Write the listing out once more, identical to the original but without pictures.

### DATA PROVIDED

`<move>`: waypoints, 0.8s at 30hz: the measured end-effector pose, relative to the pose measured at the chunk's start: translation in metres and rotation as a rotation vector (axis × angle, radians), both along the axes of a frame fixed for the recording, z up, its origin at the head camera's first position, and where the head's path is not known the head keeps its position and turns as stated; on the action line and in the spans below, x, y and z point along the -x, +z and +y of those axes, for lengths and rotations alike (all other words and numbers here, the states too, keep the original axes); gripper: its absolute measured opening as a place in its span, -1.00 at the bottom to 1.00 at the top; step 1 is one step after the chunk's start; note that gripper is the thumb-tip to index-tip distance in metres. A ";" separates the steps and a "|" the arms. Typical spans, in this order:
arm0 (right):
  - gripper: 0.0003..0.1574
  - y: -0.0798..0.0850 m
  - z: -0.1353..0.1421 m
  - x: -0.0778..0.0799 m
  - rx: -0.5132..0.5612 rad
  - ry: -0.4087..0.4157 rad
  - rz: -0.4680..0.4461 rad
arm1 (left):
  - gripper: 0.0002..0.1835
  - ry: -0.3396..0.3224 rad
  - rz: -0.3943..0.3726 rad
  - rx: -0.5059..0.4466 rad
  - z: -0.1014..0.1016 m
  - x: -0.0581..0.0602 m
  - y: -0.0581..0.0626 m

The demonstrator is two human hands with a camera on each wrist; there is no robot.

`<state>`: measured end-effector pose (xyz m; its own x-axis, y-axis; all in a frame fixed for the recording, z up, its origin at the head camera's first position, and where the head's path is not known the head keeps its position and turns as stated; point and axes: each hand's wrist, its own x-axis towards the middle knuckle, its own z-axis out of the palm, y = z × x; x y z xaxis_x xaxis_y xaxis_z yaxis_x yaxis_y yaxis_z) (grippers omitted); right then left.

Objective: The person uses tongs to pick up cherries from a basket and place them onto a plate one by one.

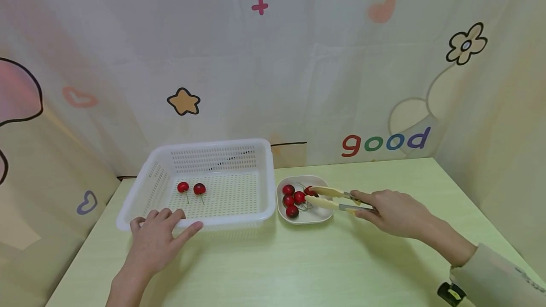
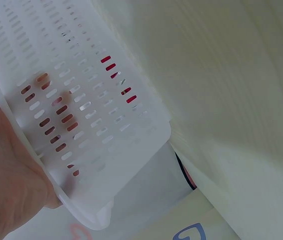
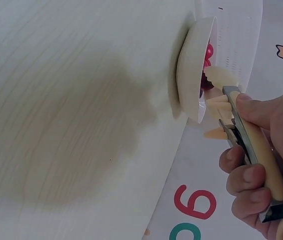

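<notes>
My left hand (image 1: 155,240) holds the front rim of a white plastic basket (image 1: 239,221) near its left corner. Its fingers hook over the rim and show through the slots of the wall in the left wrist view. Two red cherries (image 1: 199,188) with stems lie on the basket floor. With my right hand (image 1: 398,212) I grip tongs (image 3: 256,150) with cream tips and metal arms. The tips reach into a small white dish (image 1: 307,221), one on each side of a cherry (image 1: 309,191) partly hidden by them. Several more cherries (image 1: 288,200) lie at the dish's left side.
The dish stands just right of the basket on a pale wooden table (image 1: 298,269). A printed curtain (image 1: 324,84) hangs close behind both and along the sides. A dark band (image 1: 451,293) is at the right sleeve.
</notes>
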<state>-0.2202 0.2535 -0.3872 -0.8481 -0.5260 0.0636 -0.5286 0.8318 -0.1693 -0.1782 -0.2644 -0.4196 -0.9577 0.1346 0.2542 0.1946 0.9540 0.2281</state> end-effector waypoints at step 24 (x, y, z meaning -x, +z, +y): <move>-0.34 0.001 -0.001 0.002 0.030 -0.015 0.011 | -0.41 0.001 0.010 -0.002 0.001 0.000 0.001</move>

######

● FINISHED TASK:
`<move>`: waypoints, 0.8s at 30hz: the measured end-effector pose, relative to the pose measured at the chunk's start: translation in metres and rotation as a rotation vector (axis × angle, radians), both along the axes of a frame fixed for the recording, z up, its origin at the head camera's first position, and where the head's path is not known the head keeps its position and turns as stated; on the action line and in the spans below, x, y and z point along the -x, +z and +y of those axes, for lengths and rotations alike (all other words and numbers here, the states too, keep the original axes); gripper: its absolute measured opening as a place in its span, -1.00 at the bottom to 1.00 at the top; step 1 is one step after the chunk's start; note that gripper is the thumb-tip to index-tip distance in metres. A ";" separates the steps and a "|" the arms. Typical spans, in this order:
arm0 (right):
  - gripper: 0.0003..0.1574
  - y: -0.0798..0.0850 m
  - z: -0.1353..0.1421 m
  - x: -0.0778..0.0799 m
  - rx: -0.5132..0.5612 rad
  - ry: -0.4087..0.4157 rad
  - rz: -0.4680..0.4461 rad
arm1 (left):
  - gripper: 0.0002..0.1835
  - ry: -0.3396..0.3224 rad
  - rz: -0.3943..0.3726 rad
  - rx: -0.5059..0.4466 rad
  - z: -0.1014..0.1016 m
  - x: -0.0581..0.0602 m
  - y: -0.0581..0.0626 m

The demonstrator is two human hands with a camera on each wrist; there is no robot.

`<state>`: measured end-effector pose (xyz m; its own x-axis, y-axis; all in a frame fixed for the recording, z up, its origin at the head camera's first position, and where the head's path is not known the head keeps its position and turns as stated; point and axes: each hand's wrist, its own x-axis towards the middle knuckle, its own z-axis out of the palm, y = z × x; x y z xaxis_x xaxis_y xaxis_z yaxis_x yaxis_y yaxis_z) (grippers omitted); right then left.

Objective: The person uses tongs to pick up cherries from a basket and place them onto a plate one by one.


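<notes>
My left hand (image 1: 155,240) holds the front rim of a white plastic basket (image 1: 239,221) near its left corner. Its fingers hook over the rim and show through the slots of the wall in the left wrist view. Two red cherries (image 1: 199,188) with stems lie on the basket floor. With my right hand (image 1: 398,212) I grip tongs (image 3: 256,150) with cream tips and metal arms. The tips reach into a small white dish (image 1: 307,221), one on each side of a cherry (image 1: 309,191) partly hidden by them. Several more cherries (image 1: 288,200) lie at the dish's left side.
The dish stands just right of the basket on a pale wooden table (image 1: 298,269). A printed curtain (image 1: 324,84) hangs close behind both and along the sides. A dark band (image 1: 451,293) is at the right sleeve.
</notes>
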<state>-0.2202 0.2535 -0.3872 -0.8481 -0.5260 0.0636 -0.5286 0.8318 -0.1693 -0.1782 -0.2644 -0.4196 -0.9577 0.1346 0.2542 0.1946 0.9540 0.2281</state> end-effector waypoints at step 24 (x, y, z meaning -x, +z, +y): <move>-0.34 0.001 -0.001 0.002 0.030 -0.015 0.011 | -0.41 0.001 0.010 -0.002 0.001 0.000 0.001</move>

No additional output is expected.